2. L’inefficacité des politiques budgétaires autonomes

Le PSC limite les pays de la zone euro dans l’utilisation des politiques budgétaires, ce qui réduit fortement les marges de manœuvre des États membres souhaitant relancer leur activité économique et faire face à des chocs. Avec le ralentissement économique depuis 2008, ces contraintes budgétaires pèsent lourdement sur l’activité.

Chaque pays membre étant responsable de sa dette, chacun peut attendre de ses partenaires qu’ils relancent leurs économies afin de bénéficier des effets positifs de leur politique budgétaire grâce aux exportations vers ces pays sans en supporter le coût. Cela peut être le cas de l’Italie dont la dette publique atteint près de 150 % du PIB en 2022 selon Eurostat (document 1).

Les politiques budgétaires nationales sont censées permettre de faire face aux différences en termes de croissance économique et de chômage entre les pays membres, et aussi aux chocs asymétriques. Mais elles se révèlent peu efficaces car la disparité des situations économiques rend leur coordination difficile (document 3).

mot clé

Les chocs asymétriques sont les chocs économiques touchant de manière différente les pays au sein de l’Union économique et monétaire (UEM).

II. Des défauts de coordination

1. Une politique monétaire européenne

La Banque centrale européenne (BCE) a pour objectif la stabilité des prix, soit un taux d’inflation avoisinant les 2 %. Sa politique monétaire s’applique aux pays de la zone euro, quelle que soit leur situation économique.

Pour atteindre cet objectif, la BCE pilote principalement son taux d’intérêt directeur. En 2023, elle l’a relevé à 3,75 % pour faire face à une inflation trop élevée, ce qui freine l’octroi de crédits des banques donc la consommation et l’investissement des agents économiques, et ralentit l’activité et l’inflation. À l’inverse, la BCE peut aussi baisser son taux d’intérêt directeur pour faciliter l’accès au crédit et faire augmenter la demande globale, afin de relancer l’activité économique et lutter contre la déflation. C’est le cas entre 2016 et début 2022 : le taux d’intérêt directeur était alors égal à 0 % (document 4).
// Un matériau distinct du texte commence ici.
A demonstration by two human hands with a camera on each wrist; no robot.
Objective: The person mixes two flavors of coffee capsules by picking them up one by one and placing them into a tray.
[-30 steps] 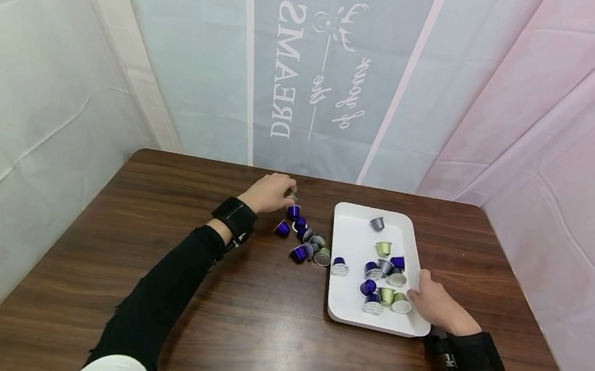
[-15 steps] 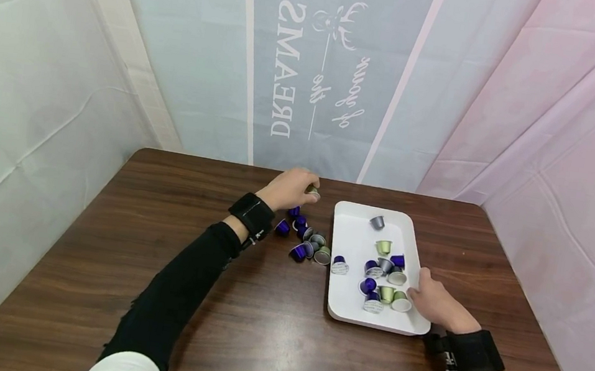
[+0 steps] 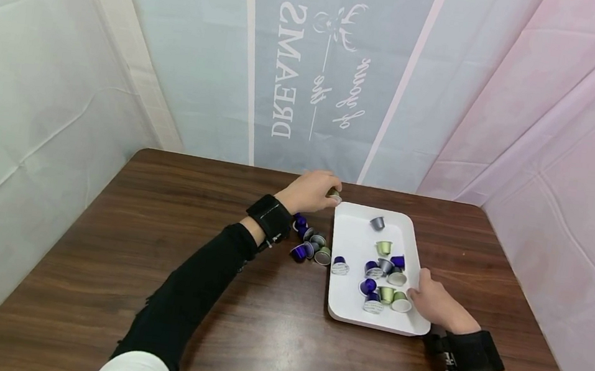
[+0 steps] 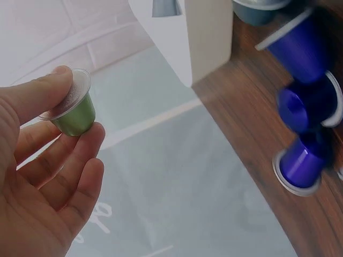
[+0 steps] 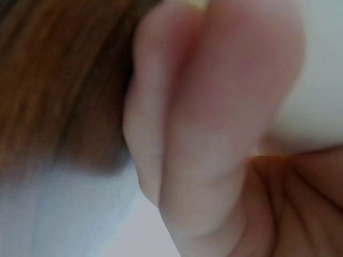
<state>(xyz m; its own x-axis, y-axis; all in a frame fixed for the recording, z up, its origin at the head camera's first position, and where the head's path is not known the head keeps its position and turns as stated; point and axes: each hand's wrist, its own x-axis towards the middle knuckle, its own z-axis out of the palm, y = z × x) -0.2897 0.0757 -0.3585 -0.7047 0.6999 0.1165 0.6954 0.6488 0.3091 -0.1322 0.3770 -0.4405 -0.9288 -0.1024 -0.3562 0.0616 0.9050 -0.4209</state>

2. Un manque de coordination avec les politiques budgétaires nationales

La politique monétaire unique n’est donc pas adaptée à tous les États membres qui rencontrent des situations économiques hétérogènes : en 2022, l’Espagne connaît ainsi un taux de chômage quatre fois plus élevé que celui de l’Allemagne (document 3). La BCE ne peut donc pas répondre aux chocs asymétriques que rencontrent les pays de la zone euro.

La politique monétaire européenne reposant sur la stabilité des prix et sur une banque centrale indépendante ne peut pas être articulée efficacement avec les politiques budgétaires nationales. La mise en œuvre d’une policy mix cohérente pour relancer la croissance économique est donc impossible, les situations économiques étant hétérogènes dans la zone euro.

mot clé

La policy mix est la combinaison des politiques budgétaires et de la politique monétaire.
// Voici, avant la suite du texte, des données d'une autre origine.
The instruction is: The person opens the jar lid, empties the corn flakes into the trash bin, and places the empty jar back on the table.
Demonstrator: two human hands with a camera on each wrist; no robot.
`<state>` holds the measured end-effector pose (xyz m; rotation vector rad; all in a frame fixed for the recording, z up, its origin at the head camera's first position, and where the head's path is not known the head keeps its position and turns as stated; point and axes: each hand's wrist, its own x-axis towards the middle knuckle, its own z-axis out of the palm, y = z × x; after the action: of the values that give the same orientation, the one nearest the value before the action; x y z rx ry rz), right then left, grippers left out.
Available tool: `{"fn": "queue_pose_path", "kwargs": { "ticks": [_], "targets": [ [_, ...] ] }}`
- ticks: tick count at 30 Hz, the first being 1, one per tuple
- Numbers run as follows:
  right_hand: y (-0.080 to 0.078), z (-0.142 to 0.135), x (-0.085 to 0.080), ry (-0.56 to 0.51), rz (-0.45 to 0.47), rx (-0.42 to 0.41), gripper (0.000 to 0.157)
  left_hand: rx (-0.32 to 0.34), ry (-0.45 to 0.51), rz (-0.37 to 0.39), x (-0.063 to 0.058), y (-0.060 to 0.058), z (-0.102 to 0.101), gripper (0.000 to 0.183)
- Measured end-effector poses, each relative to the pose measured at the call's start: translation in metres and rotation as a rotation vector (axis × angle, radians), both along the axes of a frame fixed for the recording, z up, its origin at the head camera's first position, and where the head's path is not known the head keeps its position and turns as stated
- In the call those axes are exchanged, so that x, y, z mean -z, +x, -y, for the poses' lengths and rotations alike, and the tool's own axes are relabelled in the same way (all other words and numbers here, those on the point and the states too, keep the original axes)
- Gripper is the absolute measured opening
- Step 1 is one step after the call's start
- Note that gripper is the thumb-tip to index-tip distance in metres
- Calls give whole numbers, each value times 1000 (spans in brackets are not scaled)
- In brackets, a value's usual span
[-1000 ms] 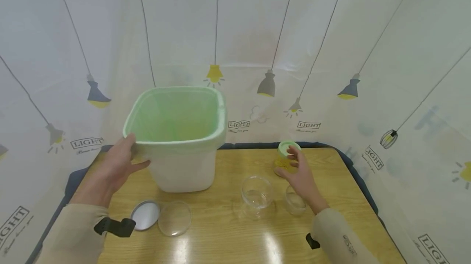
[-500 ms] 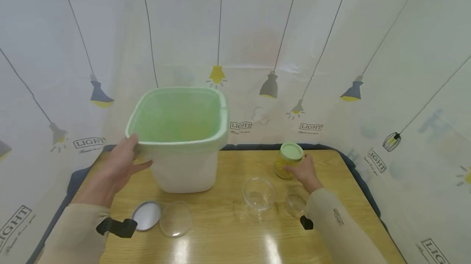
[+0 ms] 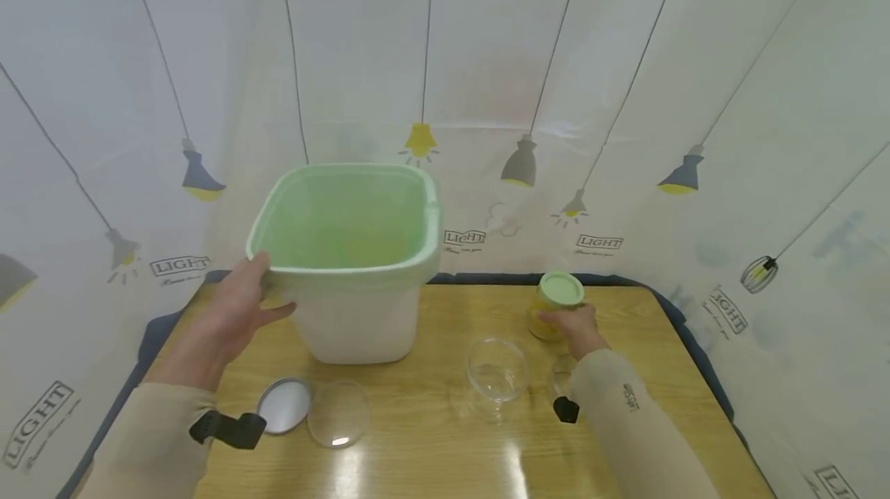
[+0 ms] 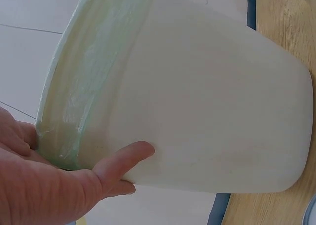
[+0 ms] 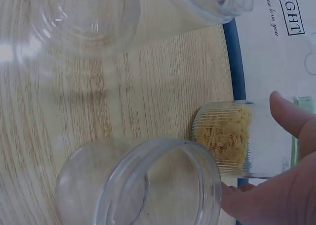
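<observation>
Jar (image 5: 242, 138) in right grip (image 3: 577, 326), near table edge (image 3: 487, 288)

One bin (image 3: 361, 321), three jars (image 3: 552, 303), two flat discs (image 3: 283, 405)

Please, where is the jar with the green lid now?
In the head view, the green-lidded jar is right of centre, near the far edge of the table, gripped by the right hand.

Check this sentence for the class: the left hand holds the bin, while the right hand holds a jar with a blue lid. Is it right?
Not quite: the lid is pale green, not blue, as the head view shows. The left hand holds the bin and the right hand holds the jar, as stated.
</observation>
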<state>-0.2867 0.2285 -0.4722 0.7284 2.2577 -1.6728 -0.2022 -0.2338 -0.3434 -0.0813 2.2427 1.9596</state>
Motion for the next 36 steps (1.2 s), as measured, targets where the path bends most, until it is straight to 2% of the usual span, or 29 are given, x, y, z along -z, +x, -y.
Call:
{"fn": "queue_pose_path", "kwargs": {
  "ticks": [4,12,17,25,30,36],
  "targets": [
    [-1,-2,1,-38,0,0,106,7,-11,-2,-1,0,-2,61],
    [-6,-4,5,-33,-115,-22,85,-8,1,11,-2,0,-3,62],
    [-8,-8,8,-12,-118,-53,87,-18,9,18,-2,0,-4,62],
    [-3,-8,4,129,-85,-56,99,-33,11,24,-1,-1,-5,62],
    [-2,-6,2,125,-98,-66,102,-37,4,21,-1,0,-4,62],
    [-4,-5,3,123,-100,-88,93,-32,2,21,-1,1,-2,64]
  ]
}}
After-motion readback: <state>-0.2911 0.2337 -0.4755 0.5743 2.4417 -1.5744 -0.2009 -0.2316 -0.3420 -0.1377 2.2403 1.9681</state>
La politique monétaire européenne peut même entrer en contradiction avec les politiques budgétaires des États membres. En effet, une hausse du taux d’intérêt directeur de la BCE entraîne celle des taux d’intérêt des banques commerciales, ce qui peut pénaliser la croissance économique de certains pays de la zone euro et creuser leur déficit budgétaire en augmentant la charge de leur dette publique.

Conclusion

[bilan] La politique monétaire unique et les contraintes qui pèsent sur les politiques budgétaires ont montré leurs limites face aux crises de 2008 et 2011 qui ont affecté les pays de la zone euro. Ces crises ont mis en évidence des difficultés dans la gestion des chocs asymétriques et des défauts de coordination des politiques budgétaires et de la politique monétaire. [ouverture] Ainsi, une véritable coopération entre les pays et la prise en compte des intérêts collectifs de la zone euro apparaît nécessaire aujourd’hui.